Monday, November 18, 2019

The Feather Thief


Johnson Kirk Wallace. The Feather Thief: Beauty, Obsession, and the Natural History Heist of the Century. New York: Viking 2018. Print



First Sentences:
By the time Edwin Rist stepped off the train onto the platform at Tring, forty miles north of London, it was already quite late....
A few hours earlier Edwin had performed in the Royal Academy of Music's "London Soundscapes," a celebration of Haydn, Handel, and Mendelssohn. Before the concert, he'd packed a pair of latex gloves, a miniature LED flashlight, a wire cutter, and a diamond-blade glass cutter in a large rolling suitcase, and stowed it in his concert hall locker. 



Description:

Who could possibly be interested in the true crime of stealing feathers from a British museum? But in the hands of a skilled storyteller like Kirk Wallace Johnson, such a tale can become a gripping, informative read. This is the case with his recent book, The Feather Thief: Beauty, Obsession, and the Natural History Heist of the Century

Johnson opens the book with the step-by-step events of that June night in 2009 when 20-year-old flautist Edwin Rist broke into Tring Museum, a branch of the British Museum of Natural History.

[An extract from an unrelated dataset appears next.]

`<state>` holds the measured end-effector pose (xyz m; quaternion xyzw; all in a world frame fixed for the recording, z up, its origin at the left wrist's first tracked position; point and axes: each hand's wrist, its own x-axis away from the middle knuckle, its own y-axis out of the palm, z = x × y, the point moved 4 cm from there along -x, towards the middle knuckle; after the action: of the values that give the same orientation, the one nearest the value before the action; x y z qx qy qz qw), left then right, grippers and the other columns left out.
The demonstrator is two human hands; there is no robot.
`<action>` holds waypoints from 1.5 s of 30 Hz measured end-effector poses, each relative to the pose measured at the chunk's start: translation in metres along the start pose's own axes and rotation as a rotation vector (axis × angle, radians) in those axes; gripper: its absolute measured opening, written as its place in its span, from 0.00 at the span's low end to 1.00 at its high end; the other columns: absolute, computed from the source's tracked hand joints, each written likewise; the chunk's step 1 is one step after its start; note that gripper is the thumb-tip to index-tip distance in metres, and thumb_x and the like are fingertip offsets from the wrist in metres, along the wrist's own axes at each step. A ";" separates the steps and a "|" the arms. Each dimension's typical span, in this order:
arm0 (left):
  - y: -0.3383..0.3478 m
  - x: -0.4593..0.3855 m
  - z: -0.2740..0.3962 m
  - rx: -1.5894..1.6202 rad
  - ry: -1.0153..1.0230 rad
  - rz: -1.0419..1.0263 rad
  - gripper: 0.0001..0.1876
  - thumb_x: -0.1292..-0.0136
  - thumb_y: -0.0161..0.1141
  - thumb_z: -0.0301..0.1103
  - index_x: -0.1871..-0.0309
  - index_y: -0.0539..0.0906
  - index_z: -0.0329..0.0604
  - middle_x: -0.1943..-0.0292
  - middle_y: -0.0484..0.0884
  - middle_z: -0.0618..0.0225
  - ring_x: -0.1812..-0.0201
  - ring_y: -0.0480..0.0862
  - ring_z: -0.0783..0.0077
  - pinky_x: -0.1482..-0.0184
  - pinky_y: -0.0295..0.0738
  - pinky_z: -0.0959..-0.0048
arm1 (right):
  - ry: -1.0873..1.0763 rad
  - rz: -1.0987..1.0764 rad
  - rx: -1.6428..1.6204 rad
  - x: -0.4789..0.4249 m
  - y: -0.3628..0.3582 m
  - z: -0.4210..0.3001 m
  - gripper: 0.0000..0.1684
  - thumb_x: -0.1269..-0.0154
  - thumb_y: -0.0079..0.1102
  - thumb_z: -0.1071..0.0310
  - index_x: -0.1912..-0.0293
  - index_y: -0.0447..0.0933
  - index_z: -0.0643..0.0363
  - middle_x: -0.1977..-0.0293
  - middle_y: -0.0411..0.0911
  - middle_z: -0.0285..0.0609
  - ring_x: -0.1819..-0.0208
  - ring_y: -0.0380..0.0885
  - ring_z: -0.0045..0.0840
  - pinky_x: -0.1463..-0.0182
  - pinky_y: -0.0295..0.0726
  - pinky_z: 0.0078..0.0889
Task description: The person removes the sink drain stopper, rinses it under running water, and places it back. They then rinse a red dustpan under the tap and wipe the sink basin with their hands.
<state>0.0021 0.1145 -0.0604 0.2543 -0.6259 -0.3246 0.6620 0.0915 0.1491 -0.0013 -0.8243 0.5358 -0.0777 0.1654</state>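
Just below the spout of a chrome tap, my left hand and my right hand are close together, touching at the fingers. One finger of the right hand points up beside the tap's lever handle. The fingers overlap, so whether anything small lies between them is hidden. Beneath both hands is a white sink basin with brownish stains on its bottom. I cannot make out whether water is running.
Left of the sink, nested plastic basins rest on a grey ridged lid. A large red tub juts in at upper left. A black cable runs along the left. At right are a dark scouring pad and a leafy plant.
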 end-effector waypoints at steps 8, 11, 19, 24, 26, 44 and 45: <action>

The Tring was the repository for the world's largest collection of aviary specimens. 
Overall, the museum houses one of the world's largest collection of ornithological specimens: 750,000 bird skins, 15,000 skeletons, 17,000 birds preserved in spirit, 4,000 nests, and 400,000 sets of eggs, gathered over the centuries from the world's most remote forests, mountainsides, jungles, and swamps.
The museum didn't even notice their loss for an entire month.

The remainder of the book is devoted to author Johnson's personal quest to answer these questions through conversations with feather collectors, police reports, news articles, and interviews with Rist himself. Through years of pursuit of the facts, the truth behind this odd crime are eventually revealed.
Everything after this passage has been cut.